Re: Race condition in recovery?

From: Dilip Kumar <dilipbalaut(at)gmail(dot)com>
To: Kyotaro Horiguchi <horikyota(dot)ntt(at)gmail(dot)com>
Cc: Robert Haas <robertmhaas(at)gmail(dot)com>, PostgreSQL Hackers <pgsql-hackers(at)lists(dot)postgresql(dot)org>, Heikki Linnakangas <hlinnaka(at)iki(dot)fi>
Subject: Re: Race condition in recovery?
Date: 2021-05-27 07:17:30
Message-ID: CAFiTN-s86DUXtOvcV2ECrNKyjcMRp3PYYTP5U7o+XXQsJuHr-g@mail.gmail.com
Views: Raw Message | Whole Thread | Download mbox | Resend email
Thread:
Lists: pgsql-hackers

On Thu, May 27, 2021 at 12:09 PM Kyotaro Horiguchi
<horikyota(dot)ntt(at)gmail(dot)com> wrote:
>
> At Thu, 27 May 2021 11:44:47 +0530, Dilip Kumar <dilipbalaut(at)gmail(dot)com> wrote in
> > Maybe we can somehow achieve that without a broken archive command,
> > but I am not sure how it is enough to just delete WAL from pg_wal?
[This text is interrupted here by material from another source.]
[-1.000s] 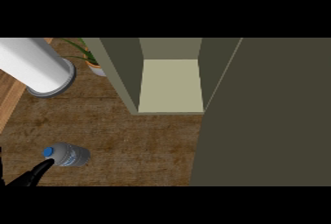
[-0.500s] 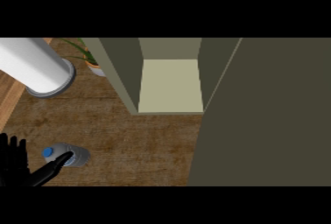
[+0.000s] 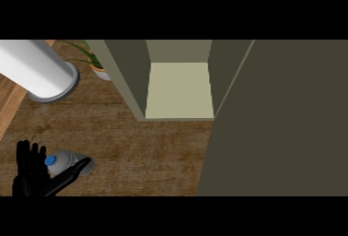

I
> > mean my original case was that
> > 1. Got the new history file from the archive but did not get the WAL
> > file yet which contains the checkpoint after TL switch
> > 2. So the standby2 try to stream using new primary using old TL and
> > set the wrong TL in expectedTLEs
> >
> > But if you are not doing anything to stop archiving WAL files or to
> > guarantee that WAL has come to archive and you deleted those then I am
> > not sure how we are reproducing the original problem.
>
> Thanks for the reply!
>
> We're writing at the very beginning of the switching segment at the
> promotion time. So it is guaranteed that the first segment of the
> newer timline won't be archived until the rest almost 16MB in the
> segment is consumed or someone explicitly causes a segment switch
> (including archive timeout).

I agree

> > BTW, I have also tested your script and I found below log, which shows
> > that standby2 is successfully able to select the timeline2 so it is
> > not reproducing the issue. Am I missing something?
>
> standby_2? My last one 026_timeline_issue_2.pl doesn't use that name
> and uses "standby_1 and "cascade". In the ealier ones, standby_4 and
> 5 (or 3 and 4 in the later versions) are used in ths additional tests.
>
> So I think it shold be something different?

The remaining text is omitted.